### Your task
A full, exact copy of the listing is needed, with images omitted.

::::

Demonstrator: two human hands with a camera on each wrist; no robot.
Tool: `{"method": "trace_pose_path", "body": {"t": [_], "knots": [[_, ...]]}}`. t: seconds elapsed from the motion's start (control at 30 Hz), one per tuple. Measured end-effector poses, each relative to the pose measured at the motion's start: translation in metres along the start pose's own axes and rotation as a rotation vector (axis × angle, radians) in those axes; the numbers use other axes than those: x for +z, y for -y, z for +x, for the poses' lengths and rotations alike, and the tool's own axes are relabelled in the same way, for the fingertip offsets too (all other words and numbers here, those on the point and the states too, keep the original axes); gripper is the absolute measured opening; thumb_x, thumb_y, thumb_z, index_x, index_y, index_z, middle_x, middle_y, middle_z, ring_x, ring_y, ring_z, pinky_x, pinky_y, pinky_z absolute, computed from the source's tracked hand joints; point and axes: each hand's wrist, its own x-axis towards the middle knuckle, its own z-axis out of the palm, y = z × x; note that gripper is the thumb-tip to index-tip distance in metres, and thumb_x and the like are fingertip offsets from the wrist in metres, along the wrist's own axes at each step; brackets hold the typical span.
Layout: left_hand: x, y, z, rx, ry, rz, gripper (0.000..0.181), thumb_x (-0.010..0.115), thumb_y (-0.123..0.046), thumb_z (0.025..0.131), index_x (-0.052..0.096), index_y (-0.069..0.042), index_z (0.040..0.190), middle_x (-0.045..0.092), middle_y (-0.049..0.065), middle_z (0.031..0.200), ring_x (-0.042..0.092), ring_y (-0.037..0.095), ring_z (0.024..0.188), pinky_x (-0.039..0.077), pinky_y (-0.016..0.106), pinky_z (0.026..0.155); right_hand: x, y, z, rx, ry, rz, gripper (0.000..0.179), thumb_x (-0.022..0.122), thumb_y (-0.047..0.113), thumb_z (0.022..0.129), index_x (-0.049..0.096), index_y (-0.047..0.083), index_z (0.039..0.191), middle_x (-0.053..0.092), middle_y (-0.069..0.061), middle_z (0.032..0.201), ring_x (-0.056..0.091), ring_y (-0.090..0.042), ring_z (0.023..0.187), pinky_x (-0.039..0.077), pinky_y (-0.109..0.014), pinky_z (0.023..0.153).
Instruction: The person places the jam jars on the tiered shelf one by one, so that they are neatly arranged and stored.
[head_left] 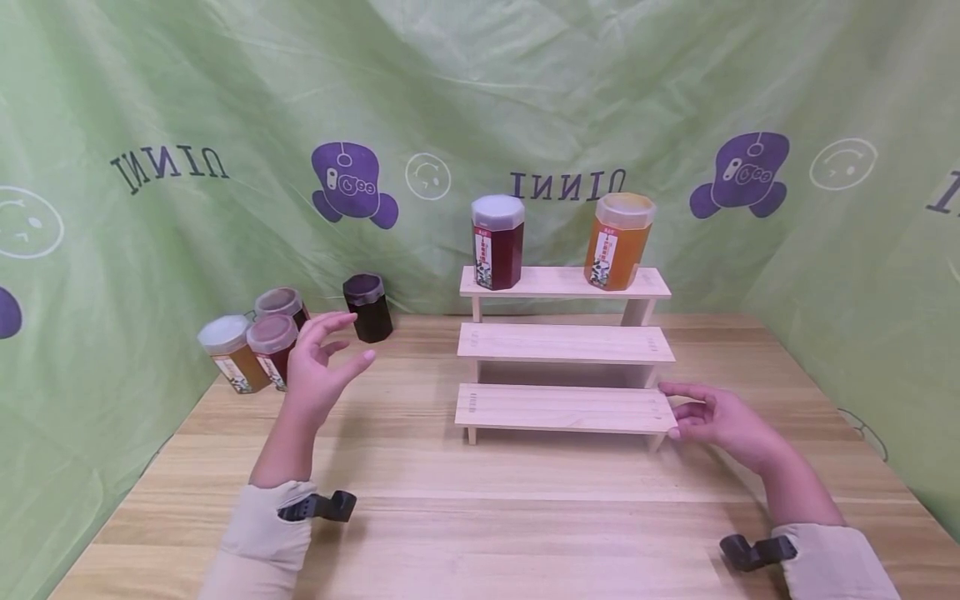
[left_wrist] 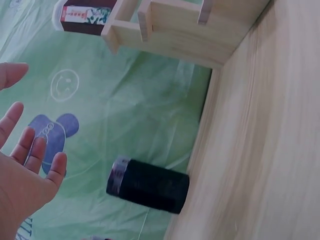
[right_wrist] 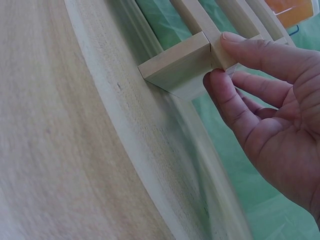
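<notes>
My left hand [head_left: 318,367] is raised above the table with thumb and fingers spread, holding nothing. It is in front of a group of lidded jars: an amber jar [head_left: 243,368], a red jar [head_left: 272,337] and a dark jar [head_left: 281,302] behind them. A black jar [head_left: 369,310] stands apart, to the right of that hand. At the three-step wooden stand [head_left: 566,408], my right hand [head_left: 723,425] pinches the right end of the lowest step between thumb and fingers. On the top step are a dark red jar [head_left: 498,243] and an orange jar [head_left: 619,243].
A green cloth [head_left: 570,92] with purple figures hangs behind and on both sides of the wooden table [head_left: 480,517]. Black cameras are strapped to both sleeves. A thin cord [head_left: 870,429] shows at the right edge of the table.
</notes>
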Motion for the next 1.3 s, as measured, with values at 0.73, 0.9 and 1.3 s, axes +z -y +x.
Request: {"method": "trace_pose_path", "body": {"t": [0.73, 0.9, 1.3], "knots": [[-0.048, 0.009, -0.009, -0.045, -0.248, 0.143, 0.054, 0.08, 0.003, 0.075, 0.06, 0.003, 0.125, 0.05, 0.0, 0.13, 0.044, 0.015, 0.118, 0.046, 0.021, 0.089, 0.0, -0.001, 0.0, -0.004, 0.009, 0.017, 0.071, 0.073, 0.0, 0.083, 0.035, -0.016, 0.14, 0.063, -0.002, 0.119, 0.063, -0.009, 0.098, 0.055, -0.024, 0.079], [-0.058, 0.012, -0.01, -0.081, -0.292, 0.127, 0.055, 0.08, 0.004, 0.075, 0.06, 0.003, 0.126, 0.048, 0.002, 0.131, 0.046, 0.017, 0.115, 0.045, 0.015, 0.084, 0.001, -0.001, 0.0, -0.002, 0.002, 0.011, 0.071, 0.073, 0.001, 0.083, 0.035, -0.016, 0.14, 0.062, 0.002, 0.12, 0.063, -0.009, 0.098, 0.055, -0.025, 0.079], [-0.077, 0.029, -0.011, -0.317, -0.344, 0.25, 0.071, 0.084, -0.016, 0.077, 0.052, -0.011, 0.14, 0.037, 0.001, 0.141, 0.05, 0.022, 0.114, 0.05, 0.024, 0.092, 0.001, 0.0, 0.0, -0.007, 0.003, 0.009, 0.071, 0.073, 0.001, 0.083, 0.035, -0.016, 0.141, 0.063, 0.001, 0.119, 0.064, -0.009, 0.098, 0.055, -0.024, 0.079]]}}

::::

### Solved problem
Demonstrator: two human hands with a camera on each wrist; no robot.
Tool: `{"method": "trace_pose_path", "body": {"t": [_], "knots": [[_, ...]]}}`. t: seconds elapsed from the motion's start (control at 30 Hz), one per tuple. Measured end-effector poses, each relative to the pose measured at the motion's start: translation in metres along the start pose's own axes and rotation as a rotation vector (axis × angle, radians) in those axes; the numbers use other axes than those: x for +z, y for -y, z for +x, for the poses' lengths and rotations alike, and the tool's own axes are relabelled in the same way, for the fingertip offsets too (all other words and numbers here, those on the point and the states too, keep the original axes); gripper is the absolute measured opening; thumb_x, thumb_y, thumb_z, index_x, index_y, index_z, middle_x, middle_y, middle_z, ring_x, ring_y, ring_z, pinky_x, pinky_y, pinky_z absolute, computed from the source's tracked hand joints; point and axes: each hand's wrist, its own x-axis towards the middle knuckle, its own z-axis out of the palm, y = z × x; note that gripper is the thumb-tip to index-tip distance in metres, and thumb_x and the like are fingertip offsets from the wrist in metres, along the wrist's own axes at each step; brackets hold the typical span.
Layout: left_hand: x, y, z, rx, ry, rz, gripper (0.000..0.181), thumb_x (-0.010..0.115), thumb_y (-0.123..0.046), thumb_z (0.025..0.131), index_x (-0.052..0.096), index_y (-0.069..0.042), index_z (0.040..0.190), middle_x (-0.045..0.092), middle_y (-0.049..0.065), middle_z (0.031..0.200), ring_x (-0.042..0.092), ring_y (-0.037..0.095), ring_z (0.024..0.188), pinky_x (-0.039..0.077), pinky_y (-0.016..0.106), pinky_z (0.026..0.155); right_hand: x, y, z, rx, ry, rz, gripper (0.000..0.179), thumb_x (-0.022..0.122), thumb_y (-0.047..0.113), thumb_z (0.022..0.129), index_x (-0.049..0.096), index_y (-0.047..0.083), index_z (0.039..0.191), middle_x (-0.053..0.092), middle_y (-0.069..0.061), middle_z (0.032..0.201), ring_x (-0.056..0.091), ring_y (-0.090..0.042), ring_z (0.023..0.187), pinky_x (-0.039..0.077), pinky_y (-0.109..0.014), pinky_z (0.023..0.153).
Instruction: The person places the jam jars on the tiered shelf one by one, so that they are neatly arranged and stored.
[head_left] 
[left_wrist] 
[right_wrist] 
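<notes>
My left hand [head_left: 318,367] is raised above the table with thumb and fingers spread, holding nothing. It is in front of a group of lidded jars: an amber jar [head_left: 243,368], a red jar [head_left: 272,337] and a dark jar [head_left: 281,302] behind them. A black jar [head_left: 369,310] stands apart, to the right of that hand. At the three-step wooden stand [head_left: 566,408], my right hand [head_left: 723,425] pinches the right end of the lowest step between thumb and fingers. On the top step are a dark red jar [head_left: 498,243] and an orange jar [head_left: 619,243].
A green cloth [head_left: 570,92] with purple figures hangs behind and on both sides of the wooden table [head_left: 480,517]. Black cameras are strapped to both sleeves. A thin cord [head_left: 870,429] shows at the right edge of the table.
</notes>
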Motion for the next 1.3 s, as measured, with values at 0.73, 0.9 and 1.3 s, axes +z -y +x.
Request: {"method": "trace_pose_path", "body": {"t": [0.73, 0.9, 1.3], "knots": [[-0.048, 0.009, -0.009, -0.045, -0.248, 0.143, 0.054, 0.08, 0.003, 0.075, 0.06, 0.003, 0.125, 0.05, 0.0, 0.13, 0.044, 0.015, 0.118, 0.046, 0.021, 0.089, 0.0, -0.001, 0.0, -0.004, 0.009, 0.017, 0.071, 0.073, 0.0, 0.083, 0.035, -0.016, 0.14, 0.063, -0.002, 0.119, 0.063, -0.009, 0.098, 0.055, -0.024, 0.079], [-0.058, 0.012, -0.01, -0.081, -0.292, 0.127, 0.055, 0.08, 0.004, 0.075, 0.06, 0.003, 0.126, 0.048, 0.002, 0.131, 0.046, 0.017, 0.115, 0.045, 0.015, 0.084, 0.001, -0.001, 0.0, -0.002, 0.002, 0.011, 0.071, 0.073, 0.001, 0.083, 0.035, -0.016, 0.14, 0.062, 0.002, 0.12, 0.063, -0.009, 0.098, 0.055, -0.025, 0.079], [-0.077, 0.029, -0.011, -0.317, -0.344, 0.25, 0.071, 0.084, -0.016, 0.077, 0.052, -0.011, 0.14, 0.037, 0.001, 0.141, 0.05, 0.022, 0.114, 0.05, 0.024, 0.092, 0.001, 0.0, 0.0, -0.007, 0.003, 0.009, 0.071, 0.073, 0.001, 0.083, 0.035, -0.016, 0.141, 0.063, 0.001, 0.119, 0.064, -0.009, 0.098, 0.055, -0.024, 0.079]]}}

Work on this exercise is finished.